The origins of emotion control

In order to interact with others properly, you need to be able to control your emotions. This involves the ability to acknowledge your own emotions and to know how to communicate these most effectively. For deaf and hard-of-hearing children this seems to be problematic but the origins of this lack of emotion control are unclear. Are these children more easliy aroused than their hearing peers? Do they lack insight into the communicative function of emotions? By using mood induction techniques and by varying the salience of a goal (i.e., reaching a personal or a social goal) we aim to study the origins of emotion control.

Researchers involved: Carolien Rieffe

 

Social-emotional outcomes following cochlear implantationCI meisje

Most deaf and severely hard-of-hearing children nowadays receive a cochlear implant. The literature has clearly proven that cochlear implants benefit children's language development. But what about its effect on social-emotional development? In a longitudinal study, multiple components of social-emotional functioning are examined in a sample of 1- to 5-year-old children with cochlear implants. Results thus far show that children with cochlear implants behave just as empathically towards others as hearing children. Yet, they fall behind on understanding others' emotions, theory of mind and moral development. We are currently examining how early (impairments in) emotional skills relate to later social functioning and psychopathology.

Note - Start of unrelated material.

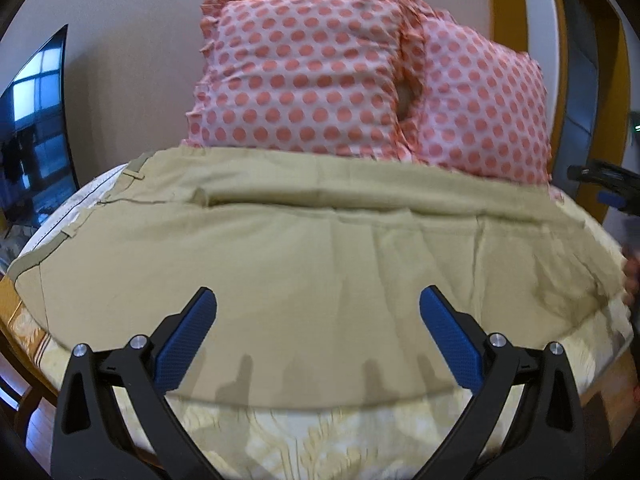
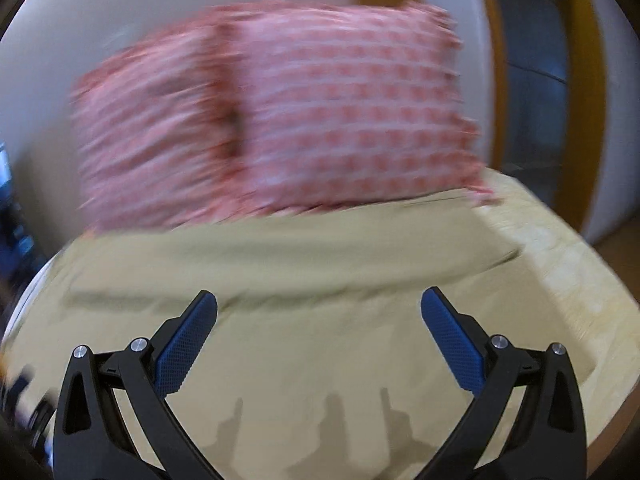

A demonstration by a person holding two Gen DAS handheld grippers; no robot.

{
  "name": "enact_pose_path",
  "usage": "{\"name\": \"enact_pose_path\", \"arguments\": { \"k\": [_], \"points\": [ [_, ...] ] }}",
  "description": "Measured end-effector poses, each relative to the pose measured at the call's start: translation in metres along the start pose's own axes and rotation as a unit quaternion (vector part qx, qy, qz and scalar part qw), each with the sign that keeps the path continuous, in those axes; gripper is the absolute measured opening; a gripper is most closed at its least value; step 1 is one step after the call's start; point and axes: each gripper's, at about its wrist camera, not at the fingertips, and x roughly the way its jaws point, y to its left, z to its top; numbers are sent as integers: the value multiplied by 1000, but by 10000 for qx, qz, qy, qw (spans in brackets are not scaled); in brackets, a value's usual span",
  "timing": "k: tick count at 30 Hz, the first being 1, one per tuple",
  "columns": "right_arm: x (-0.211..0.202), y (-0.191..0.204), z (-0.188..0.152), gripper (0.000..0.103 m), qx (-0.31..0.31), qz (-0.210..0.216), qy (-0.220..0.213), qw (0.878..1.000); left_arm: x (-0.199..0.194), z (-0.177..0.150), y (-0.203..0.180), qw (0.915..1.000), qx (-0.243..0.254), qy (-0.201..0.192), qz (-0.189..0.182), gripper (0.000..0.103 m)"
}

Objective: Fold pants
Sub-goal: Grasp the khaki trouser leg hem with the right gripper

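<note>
Khaki pants [image 1: 304,264] flat on bed [image 1: 320,432]: soft, light, floppy. Left gripper [image 1: 318,304], right gripper [image 2: 319,304] jaws apart, empty. Pinch hem edge at 6 o'clock.

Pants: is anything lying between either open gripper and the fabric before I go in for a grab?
Nothing visible. The pants lie spread below the left gripper and right gripper, both open. The polka-dot pillows sit behind the far edge.

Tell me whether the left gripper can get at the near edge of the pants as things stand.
Probably yes. The left gripper is open, hovering over the pants, and nothing lies between its fingers and the near edge. The pillows sit at the far side.
</note>
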Motion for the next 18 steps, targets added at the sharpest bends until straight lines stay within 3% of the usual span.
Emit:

Project website: Emoties 1 tot 5 (in Dutch)

Researchers involved: Lizet Ketelaar, Carolien Rieffe, Anouk Netten

Funding: This research is funded by ZonMw.

Key publications:

  • Ketelaar, L., Rieffe, C., Wiefferink, C.H., & Frijns, J.H.M. (2013). Social competence and empathy in young children with cochlear implants and with normal hearing. The Laryngoscope, 123, 518-523.
  • Wiefferink, C.H., Rieffe, C., Ketelaar, L., De Raeve, L., & Frijns, J.H.M. (2013). Emotion understanding in deaf children with a cochlear implant. Journal of Deaf Studies and Deaf Education, 18,175-186.
  • Ketelaar, L., Rieffe, C., Wiefferink, C.H., & Frijns, J.H.M. (2012). Does hearing lead to understanding? Theory of mind in toddlers and preschoolers with cochlear implants. Journal of Pediatric Psychology, 37, 1041-1050.
  • Wiefferink, C.H., Rieffe, C., Ketelaar, L., & Frijns, J.H.M. (2012). Predicting social functioning in children with a cochlear implant and in normal-hearing children: The role of emotion regulation. International Journal of Pediatric Otorhinolaryngology, 76, 883-889.

 

Social-emotional outcomes in deaf and hard-of-hearing teenagers

Deaf and hard-of-hearing children are known to more often experience social difficulties and are at higher risk for psychopathology. This research aims to address which aspects of emotional functioning contribute to social development and to (symptoms of) psychopathology. In a longitudinal study, a group of 9- to 15-year-old deaf and hard-of-hearing children is compared to a group of hearing peers. Results thus far confirm that deaf and hard-hearing children experience higher leveld of anxiety and depression.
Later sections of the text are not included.